What is needed:
Identify each line below containing the string "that" and copy it.

Records supplied:

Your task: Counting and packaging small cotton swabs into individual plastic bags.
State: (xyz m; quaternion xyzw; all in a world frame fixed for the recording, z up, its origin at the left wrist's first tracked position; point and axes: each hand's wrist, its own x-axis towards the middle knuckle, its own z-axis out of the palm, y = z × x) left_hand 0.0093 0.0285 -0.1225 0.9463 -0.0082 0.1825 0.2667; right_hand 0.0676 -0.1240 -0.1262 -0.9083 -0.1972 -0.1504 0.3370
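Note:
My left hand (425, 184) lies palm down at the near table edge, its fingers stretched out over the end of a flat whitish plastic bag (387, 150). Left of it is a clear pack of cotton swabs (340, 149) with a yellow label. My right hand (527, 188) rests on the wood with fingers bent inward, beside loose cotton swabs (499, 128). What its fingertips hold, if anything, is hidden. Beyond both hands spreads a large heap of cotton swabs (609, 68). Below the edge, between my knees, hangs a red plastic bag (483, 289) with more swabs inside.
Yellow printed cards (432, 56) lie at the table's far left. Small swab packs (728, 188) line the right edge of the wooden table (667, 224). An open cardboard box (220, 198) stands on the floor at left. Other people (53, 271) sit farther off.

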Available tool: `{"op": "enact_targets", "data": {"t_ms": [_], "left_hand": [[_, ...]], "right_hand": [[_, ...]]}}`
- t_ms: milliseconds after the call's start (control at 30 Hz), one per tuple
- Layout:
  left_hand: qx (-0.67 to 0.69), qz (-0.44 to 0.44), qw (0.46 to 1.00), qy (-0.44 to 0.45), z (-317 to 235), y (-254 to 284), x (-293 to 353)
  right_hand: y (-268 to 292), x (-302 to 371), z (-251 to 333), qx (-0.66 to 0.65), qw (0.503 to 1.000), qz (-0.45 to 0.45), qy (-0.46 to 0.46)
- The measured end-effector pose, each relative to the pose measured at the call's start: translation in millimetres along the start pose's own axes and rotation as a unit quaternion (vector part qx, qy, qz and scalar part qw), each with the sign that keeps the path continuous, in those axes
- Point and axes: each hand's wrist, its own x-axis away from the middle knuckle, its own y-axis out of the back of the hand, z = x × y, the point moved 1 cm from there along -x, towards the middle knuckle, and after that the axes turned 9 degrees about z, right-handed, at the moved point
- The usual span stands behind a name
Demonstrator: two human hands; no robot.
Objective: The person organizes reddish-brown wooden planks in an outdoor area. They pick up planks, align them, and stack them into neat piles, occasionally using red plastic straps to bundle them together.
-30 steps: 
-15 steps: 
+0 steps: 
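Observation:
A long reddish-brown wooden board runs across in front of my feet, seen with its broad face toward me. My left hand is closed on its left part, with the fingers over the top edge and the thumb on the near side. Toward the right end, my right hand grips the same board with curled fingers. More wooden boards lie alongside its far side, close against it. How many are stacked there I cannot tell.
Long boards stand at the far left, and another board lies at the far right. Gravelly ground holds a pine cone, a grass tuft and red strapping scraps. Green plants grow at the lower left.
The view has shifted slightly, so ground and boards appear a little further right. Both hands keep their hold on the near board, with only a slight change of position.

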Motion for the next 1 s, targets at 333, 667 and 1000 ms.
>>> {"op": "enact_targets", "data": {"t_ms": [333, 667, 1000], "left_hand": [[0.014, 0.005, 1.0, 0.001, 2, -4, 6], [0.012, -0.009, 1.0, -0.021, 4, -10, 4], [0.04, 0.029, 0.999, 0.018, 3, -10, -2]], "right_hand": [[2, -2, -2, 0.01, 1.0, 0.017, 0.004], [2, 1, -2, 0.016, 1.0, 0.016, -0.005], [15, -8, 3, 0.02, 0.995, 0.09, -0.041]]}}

Output below:
- The measured end-effector pose, each relative to the pose measured at the call's start: translation in millimetres along the start pose's own axes and rotation as a unit quaternion (vector part qx, qy, qz and scalar part qw), each with the sign that keeps the path continuous, in those axes
- Point and axes: each hand's wrist, its own x-axis away from the middle knuckle, its own y-axis out of the back of the hand, z = x × y, the point moved 1 cm from there along -x, towards the middle knuckle, and after that the axes turned 9 degrees about z, right-handed, at the moved point

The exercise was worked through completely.